**YOUR OBJECTIVE:** Copy the lines below exactly, starting at the one with "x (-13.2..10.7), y" and ending at the one with "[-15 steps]", and leave out any picture.

════

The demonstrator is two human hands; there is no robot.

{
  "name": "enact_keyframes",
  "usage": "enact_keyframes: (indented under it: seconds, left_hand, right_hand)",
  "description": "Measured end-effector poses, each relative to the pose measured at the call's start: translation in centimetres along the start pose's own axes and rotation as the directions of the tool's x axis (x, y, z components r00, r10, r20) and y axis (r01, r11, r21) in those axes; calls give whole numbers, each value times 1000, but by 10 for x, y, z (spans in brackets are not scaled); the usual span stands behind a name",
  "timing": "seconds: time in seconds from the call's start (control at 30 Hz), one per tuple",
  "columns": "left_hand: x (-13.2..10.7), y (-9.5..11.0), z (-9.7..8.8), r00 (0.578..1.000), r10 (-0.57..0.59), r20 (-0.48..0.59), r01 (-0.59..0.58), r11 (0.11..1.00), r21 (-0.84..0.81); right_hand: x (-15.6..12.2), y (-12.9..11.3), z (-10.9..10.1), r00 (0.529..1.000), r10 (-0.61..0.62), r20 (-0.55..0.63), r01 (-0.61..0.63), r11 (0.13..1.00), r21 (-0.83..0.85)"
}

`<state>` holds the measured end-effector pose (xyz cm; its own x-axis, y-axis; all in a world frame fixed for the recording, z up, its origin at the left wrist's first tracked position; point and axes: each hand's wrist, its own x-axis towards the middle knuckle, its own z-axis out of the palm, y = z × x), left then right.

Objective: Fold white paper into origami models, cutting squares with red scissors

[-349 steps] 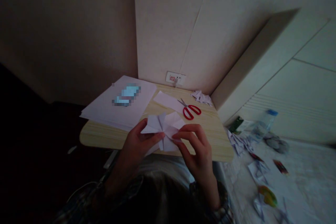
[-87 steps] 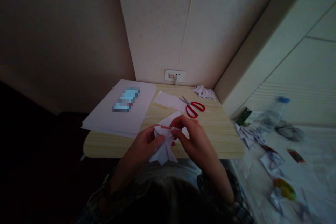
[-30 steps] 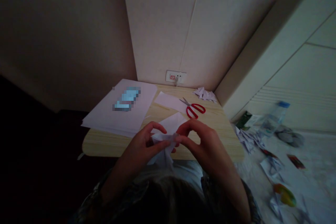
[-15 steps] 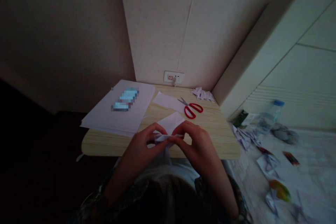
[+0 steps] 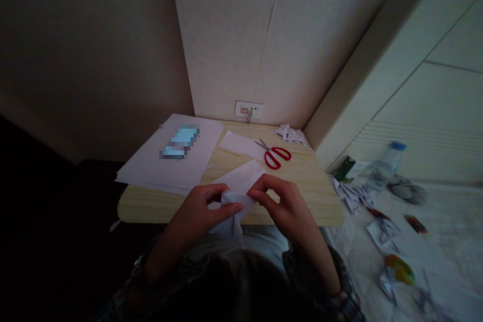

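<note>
Both my hands pinch a folded white paper piece (image 5: 234, 207) just above the near edge of a small wooden table (image 5: 302, 196). My left hand (image 5: 198, 211) grips its left side with thumb and fingers closed. My right hand (image 5: 281, 201) pinches its upper right part. A pointed flap of the paper hangs down toward my lap. Part of the fold is hidden by my fingers.
A stack of white sheets (image 5: 171, 153) lies at the table's left, a loose white slip (image 5: 241, 143) and red-handled scissors (image 5: 274, 153) behind my hands, folded paper bits (image 5: 290, 133) at the back corner. A wall socket (image 5: 248, 109) sits behind. To the right, a bottle (image 5: 385, 166) and paper scraps (image 5: 350, 193) lie on a white surface.
Over the last second my hands stayed on the paper and shifted their pinch slightly; the flap now hangs lower. Earlier the paper was more opened out.
</note>
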<state>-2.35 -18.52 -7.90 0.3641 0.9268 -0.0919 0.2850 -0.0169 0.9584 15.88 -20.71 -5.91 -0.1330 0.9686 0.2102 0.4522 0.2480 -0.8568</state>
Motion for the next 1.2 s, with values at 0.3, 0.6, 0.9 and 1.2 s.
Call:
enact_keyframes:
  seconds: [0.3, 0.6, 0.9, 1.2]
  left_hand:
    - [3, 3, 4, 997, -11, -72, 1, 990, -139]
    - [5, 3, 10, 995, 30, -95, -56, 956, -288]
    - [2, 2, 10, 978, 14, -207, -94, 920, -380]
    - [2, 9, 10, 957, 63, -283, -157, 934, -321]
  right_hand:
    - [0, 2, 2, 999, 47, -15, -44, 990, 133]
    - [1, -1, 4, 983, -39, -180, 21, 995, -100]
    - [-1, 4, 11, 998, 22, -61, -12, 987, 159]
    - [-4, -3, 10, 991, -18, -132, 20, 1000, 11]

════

**ANSWER SECTION:**
  "columns": "left_hand: x (-13.2..10.7), y (-9.5..11.0), z (-9.7..8.8), r00 (0.578..1.000), r10 (-0.57..0.59), r20 (-0.48..0.59), r01 (-0.59..0.58), r11 (0.11..1.00), r21 (-0.84..0.81); right_hand: x (-15.6..12.2), y (-12.9..11.3), z (-10.9..10.1), r00 (0.529..1.000), r10 (-0.61..0.62), r20 (-0.55..0.63), r01 (-0.61..0.63), r11 (0.13..1.00), r21 (-0.83..0.85)"
}

`<state>` holds the measured end-effector pose (xyz cm; its own x-axis, y-axis; all in a world frame fixed for the recording, z up, its origin at the left wrist's first tracked position; point and axes: each hand's wrist, its own x-axis towards the middle knuckle, its own z-axis out of the palm, y = z × x), left then right.

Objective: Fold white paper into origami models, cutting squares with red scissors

[-349 steps] 
[-87 steps] 
[-30 steps] 
[-15 steps] 

What came before is the finished answer.